WWW2026
Xemis: Fair and Robust Privacy-Preserving Data Trading based on Distributed Noise Sharing
Xinxin Xing, Yizhong Liu, Ruonan Chen, Banghong Qin, Wangjie Qiu, Jianwei Liu, Qianhong Wu, Willy Susilo, Robert H. Deng
摘要
Privacy-preserving data trading allows data owners to sell data to consumers through a data trading web platform, the data market, without disclosing sensitive information in raw data. It enables legitimate data transmission and aggregation, facilitating large-scale data-driven model training.
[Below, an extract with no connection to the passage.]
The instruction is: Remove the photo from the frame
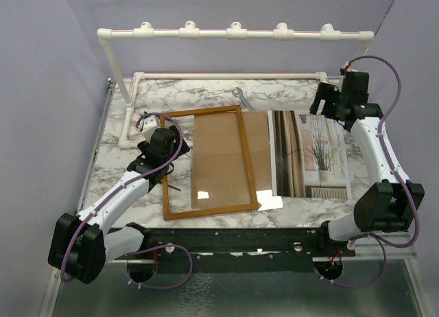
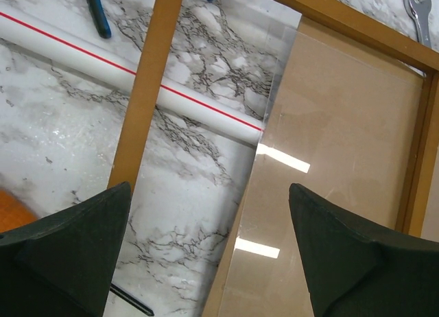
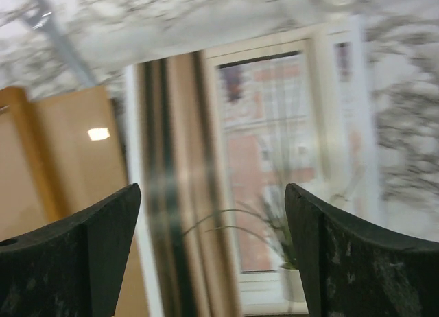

However, existing differential privacy-based approaches struggle to inject precisely calibrated noise in a trustworthy manner without revealing raw data to a third party, thus making them fail in achieving strong fairness and controllable privacy simultaneously, especially when facing malicious external adversaries or a corrupted data market. To address these issues, we present Xemis, a decentralized privacy-preserving data trading scheme, which builds upon a new multi-party computation (MPC)-based batched distributed noise sharing protocol, b-DNS. b-DNS facilitates the generation of threshold secret shares of Gaussian samples with low overhead and Byzantine robustness. Leveraging our designed game-theoretic mechanism and batched bits expansion mechanism, b-DNS achieves at least 12.7× faster and saves at least 43.6× bandwidth compared to ODO (EUROCRYPT'06) and CSU19 (CCS'19). Building atop b-DNS, Xemis further enables a decentralized, Byzantine robust data market to perturb the shares of blinded data under a controllable, precise noise level, without revealing the raw data or the perturbed data to the market. Additionally, Xemis utilizes a distributed demo dataset sampling-based mechanism and a Byzantine fault tolerance consensus-based method to enable fair value assessment and payment-data delivery. Consequently, Xemis achieves controllable privacy and strong fairness with Web3 compatibility under malicious market nodes, while achieving at least 3.3× faster than ZLM+24 (TIFS'24) with a 64-node market. The utility of noise-perturbed data is evaluated through image classification tasks on CIFAR-10, and when adding noise with privacy budget =1 to 63% of the training data, the model maintains an accuracy of 83%.